• **Problem description**
Which lines below include "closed"? Copy them all.

Collected data:
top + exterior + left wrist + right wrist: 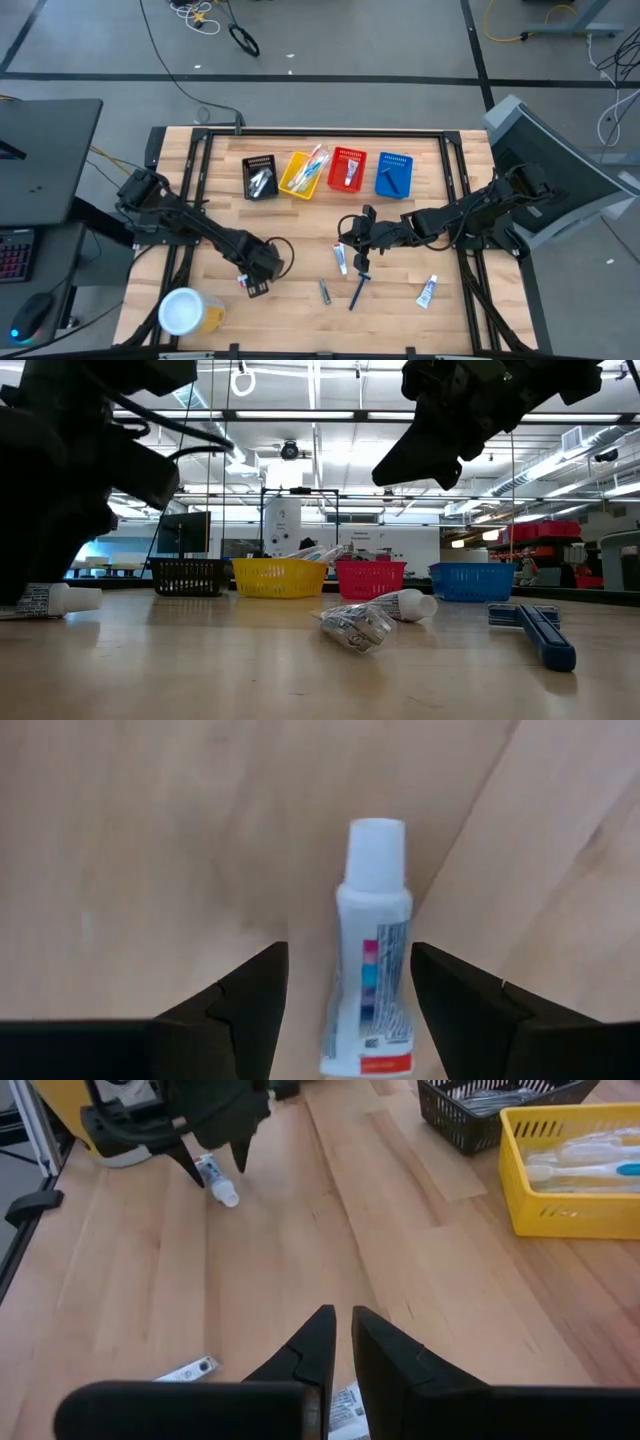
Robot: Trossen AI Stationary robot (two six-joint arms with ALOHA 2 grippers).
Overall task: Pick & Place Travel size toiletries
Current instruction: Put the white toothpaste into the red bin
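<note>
A pale wooden table point(330, 1230), smooth and faintly satin, shows long straight grain. Between the left gripper's point(350, 990) matt black fingers point(255, 995) lies a white plastic tube point(372, 950) with a printed label. Ahead of the right gripper point(338, 1342) stand a glossy yellow plastic basket point(570, 1205) and black mesh basket point(490, 1110), seemingly plastic. A crinkled silvery packet point(355, 626) glints like foil.

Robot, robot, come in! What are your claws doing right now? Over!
Left gripper open, straddling a white tube on the table. Right gripper nearly shut, empty, above the table. Nothing in the way.
</note>
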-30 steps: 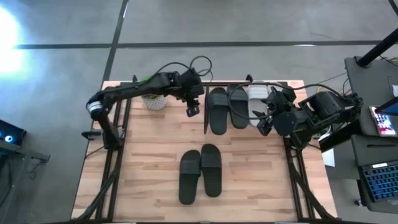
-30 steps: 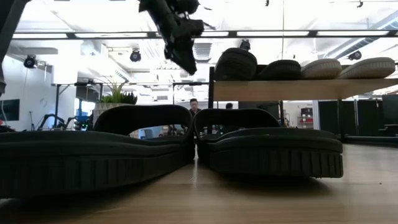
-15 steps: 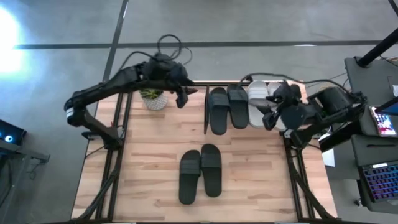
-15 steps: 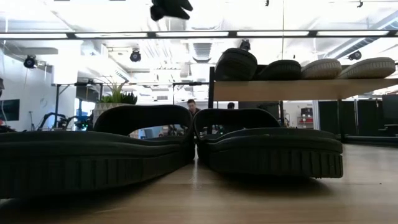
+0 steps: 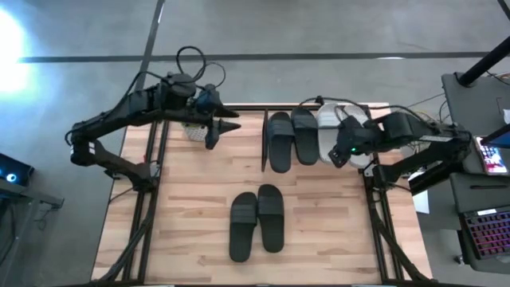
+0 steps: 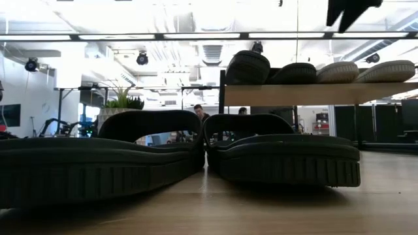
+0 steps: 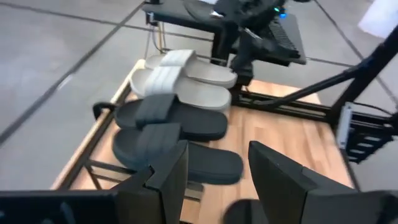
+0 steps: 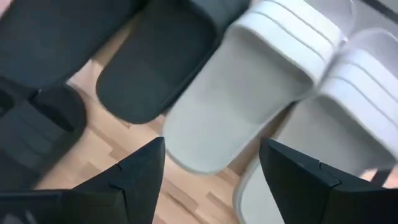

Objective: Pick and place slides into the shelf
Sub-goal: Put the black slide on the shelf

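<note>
Two black slides point(image 5: 279, 140) point(image 5: 304, 135) and two light grey slides point(image 5: 329, 131) lie side by side on top of the shelf point(image 6: 320, 93), soles on its wooden board. Another black pair point(image 5: 256, 221) rests sole-down on the table's near middle and fills the low view point(image 6: 176, 153). My left gripper point(image 5: 221, 127) hovers open over the far left of the table, left of the shelf, facing the slides point(image 7: 168, 118). My right gripper point(image 5: 339, 151) hangs open just above the grey slides point(image 8: 249, 93), touching nothing.
A small potted plant point(image 5: 194, 127) stands at the table's far left, under my left arm. The shelf's black frame edge point(image 5: 264, 143) stands left of the shelved slides. Bare wood lies on both sides of the black pair on the table. People show in the room behind point(image 6: 199, 112).
My left gripper has drawn back from beside the shelf toward the table's left edge and risen out of the low view. My right arm has shifted over the shelf, its gripper now showing at the top right of the low view. No slide has moved.
</note>
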You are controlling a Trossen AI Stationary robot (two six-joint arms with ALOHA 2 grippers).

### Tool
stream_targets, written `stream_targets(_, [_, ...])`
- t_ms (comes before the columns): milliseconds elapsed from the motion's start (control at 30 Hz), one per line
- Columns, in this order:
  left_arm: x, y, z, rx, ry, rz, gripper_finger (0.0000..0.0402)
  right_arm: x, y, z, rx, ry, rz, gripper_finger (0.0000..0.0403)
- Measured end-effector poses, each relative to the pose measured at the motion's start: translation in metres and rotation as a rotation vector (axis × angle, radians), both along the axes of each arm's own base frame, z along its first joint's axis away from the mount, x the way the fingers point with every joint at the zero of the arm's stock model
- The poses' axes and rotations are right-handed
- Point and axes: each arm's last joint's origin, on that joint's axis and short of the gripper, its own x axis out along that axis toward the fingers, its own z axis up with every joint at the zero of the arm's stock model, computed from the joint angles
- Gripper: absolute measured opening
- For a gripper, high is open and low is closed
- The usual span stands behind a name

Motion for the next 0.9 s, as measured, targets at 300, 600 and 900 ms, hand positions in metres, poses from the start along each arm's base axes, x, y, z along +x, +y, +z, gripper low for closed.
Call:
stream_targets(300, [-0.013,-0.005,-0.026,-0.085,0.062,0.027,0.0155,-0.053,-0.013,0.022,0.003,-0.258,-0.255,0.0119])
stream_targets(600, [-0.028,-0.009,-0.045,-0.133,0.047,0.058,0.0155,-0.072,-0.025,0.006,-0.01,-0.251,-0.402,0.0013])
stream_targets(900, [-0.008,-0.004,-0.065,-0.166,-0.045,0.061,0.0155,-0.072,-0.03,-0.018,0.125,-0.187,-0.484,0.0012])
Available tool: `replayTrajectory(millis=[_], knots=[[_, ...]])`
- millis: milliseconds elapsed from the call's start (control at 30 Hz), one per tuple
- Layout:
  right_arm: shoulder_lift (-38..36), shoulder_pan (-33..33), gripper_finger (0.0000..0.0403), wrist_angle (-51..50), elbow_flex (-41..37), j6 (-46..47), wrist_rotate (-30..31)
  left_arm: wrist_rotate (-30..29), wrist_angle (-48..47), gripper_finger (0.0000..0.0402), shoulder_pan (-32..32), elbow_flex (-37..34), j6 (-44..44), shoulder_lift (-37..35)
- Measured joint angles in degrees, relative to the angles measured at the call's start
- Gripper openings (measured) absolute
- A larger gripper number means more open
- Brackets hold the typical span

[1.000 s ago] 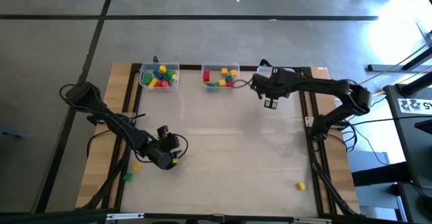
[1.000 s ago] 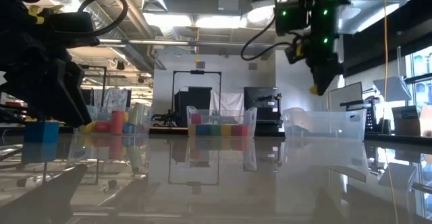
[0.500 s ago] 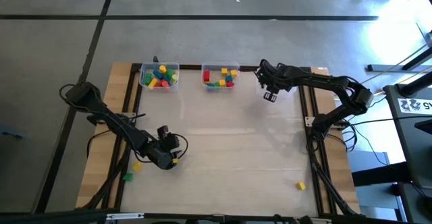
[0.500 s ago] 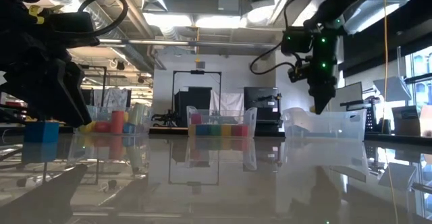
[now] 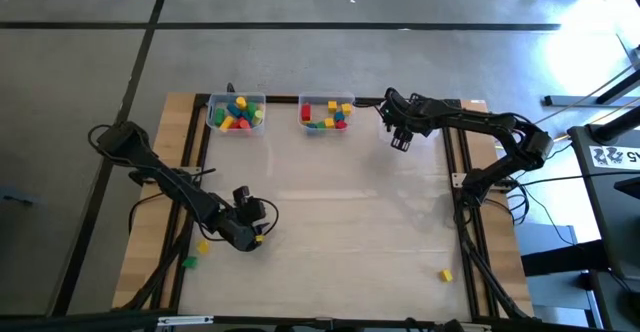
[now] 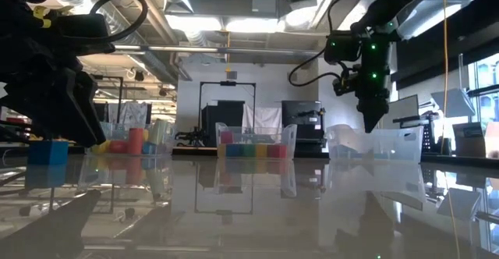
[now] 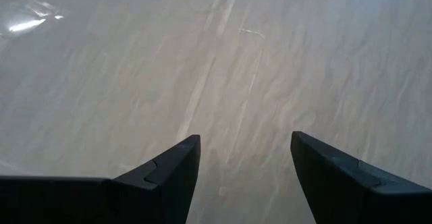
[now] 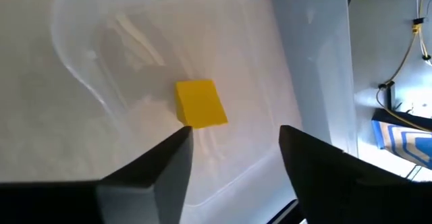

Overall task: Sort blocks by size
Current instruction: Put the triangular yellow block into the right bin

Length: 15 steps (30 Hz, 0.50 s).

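My right claw [image 8: 233,160] hangs open and empty over the bin [image 8: 283,82], yellow block [image 8: 200,104] dropped in; next, I judge, fetch another.

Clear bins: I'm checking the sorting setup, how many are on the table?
3, in a row: left bin and middle bin hold mixed blocks; right bin, under the right gripper, holds one yellow block. None appears hidden.

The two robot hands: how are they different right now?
The left gripper sits low near the table's front left, while the right gripper hangs high at the back, over a clear bin.

Under the left gripper's fingers is bare table; under the right gripper's fingers lies a yellow block in the bin.

Both stand open, holding nothing.
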Motion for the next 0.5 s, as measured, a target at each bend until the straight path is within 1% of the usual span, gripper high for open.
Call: replayTrajectory(millis=[100, 233, 367, 500], knots=[[0.00, 0.02, 0.0238, -0.14, 0.01, -0.14, -0.47, 0.00, 0.02, 0.0227, 0.02, -0.01, 0.00, 0.00], [0.00, 1.20, 0.0248, -1.50, 0.01, -0.23, -0.86, 0.00, 0.02, 0.0227, 0.00, 0.00, 0.00, 0.00], [-1.30, 4.29, 0.0248, -2.39, 0.04, -0.34, 0.19, 0.00, 0.02, 0.0227, 0.00, -0.01, 0.00, 0.00], [-4.18, 8.46, 0.0249, -4.49, 0.08, -0.13, -1.52, 0.00, 0.00, 0.0227, 0.00, 0.00, 0.00, 0.00]])
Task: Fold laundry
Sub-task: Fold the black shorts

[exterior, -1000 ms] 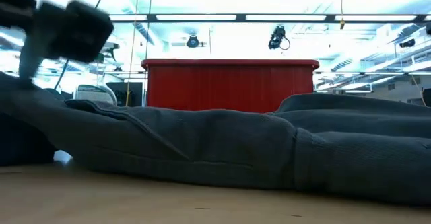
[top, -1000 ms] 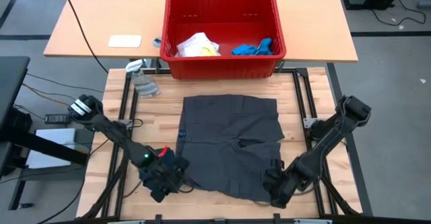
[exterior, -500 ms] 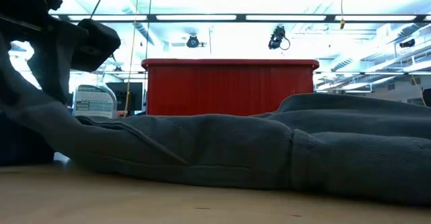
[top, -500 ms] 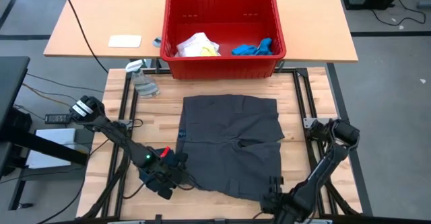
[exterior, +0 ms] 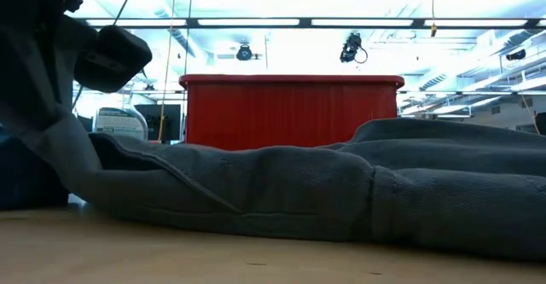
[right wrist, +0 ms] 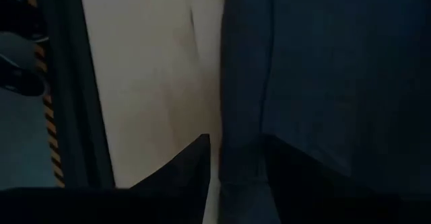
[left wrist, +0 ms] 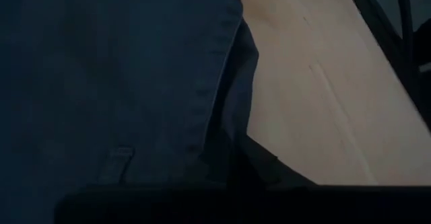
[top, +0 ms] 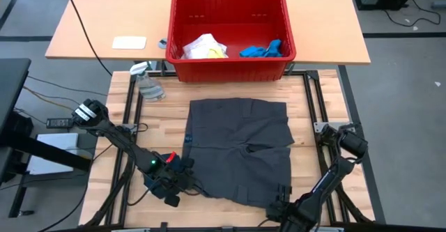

• **Problem solution**
- For a gripper, high is open and low is closed
Motion for the next 0.9 s, as measured, targets at 300, 600 and 900 ms, hand positions in metres, poses from the start along each arm's base axes, x, y, z along +x, +y, +z, gripper low for closed.

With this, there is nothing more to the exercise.